• **Work to be completed**
Return copies of the lines below that mention "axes".

• **Given data**

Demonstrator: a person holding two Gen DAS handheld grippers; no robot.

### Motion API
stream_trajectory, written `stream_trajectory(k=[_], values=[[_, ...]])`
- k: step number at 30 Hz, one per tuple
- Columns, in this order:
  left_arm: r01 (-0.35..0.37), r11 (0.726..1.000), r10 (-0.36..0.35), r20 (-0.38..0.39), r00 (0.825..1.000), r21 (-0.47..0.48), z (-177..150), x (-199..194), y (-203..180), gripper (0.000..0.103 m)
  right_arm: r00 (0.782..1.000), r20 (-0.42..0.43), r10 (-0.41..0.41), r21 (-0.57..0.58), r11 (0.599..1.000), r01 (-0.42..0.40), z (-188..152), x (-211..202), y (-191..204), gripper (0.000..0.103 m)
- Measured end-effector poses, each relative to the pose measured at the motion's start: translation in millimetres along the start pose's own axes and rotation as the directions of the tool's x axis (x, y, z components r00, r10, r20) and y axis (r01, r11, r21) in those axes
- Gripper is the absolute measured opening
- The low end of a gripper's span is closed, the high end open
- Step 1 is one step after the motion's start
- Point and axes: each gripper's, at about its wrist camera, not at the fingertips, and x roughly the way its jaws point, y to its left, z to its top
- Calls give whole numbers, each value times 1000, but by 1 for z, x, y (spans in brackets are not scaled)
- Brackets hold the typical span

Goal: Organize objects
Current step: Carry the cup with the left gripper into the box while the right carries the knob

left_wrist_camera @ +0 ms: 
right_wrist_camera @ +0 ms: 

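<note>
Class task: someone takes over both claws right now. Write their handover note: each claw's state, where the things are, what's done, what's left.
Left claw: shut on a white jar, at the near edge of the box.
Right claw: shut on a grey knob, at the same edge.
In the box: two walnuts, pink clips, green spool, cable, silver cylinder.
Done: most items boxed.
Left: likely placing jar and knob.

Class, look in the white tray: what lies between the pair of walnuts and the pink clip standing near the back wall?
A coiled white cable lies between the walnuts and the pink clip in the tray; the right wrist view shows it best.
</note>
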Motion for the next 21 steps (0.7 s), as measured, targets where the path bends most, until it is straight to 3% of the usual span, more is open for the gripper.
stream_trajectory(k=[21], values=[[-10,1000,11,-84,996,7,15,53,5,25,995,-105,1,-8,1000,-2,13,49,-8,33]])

• **Response area**
- Measured end-effector poses, each relative to the pose measured at the motion's start: translation in millimetres along the start pose's own axes and rotation as the directions of the tool's x axis (x, y, z components r00, r10, r20) and y axis (r01, r11, r21) in those axes
- Point and axes: each gripper's, at about its wrist camera, not at the fingertips, and x roughly the way its jaws point, y to its left, z to its top

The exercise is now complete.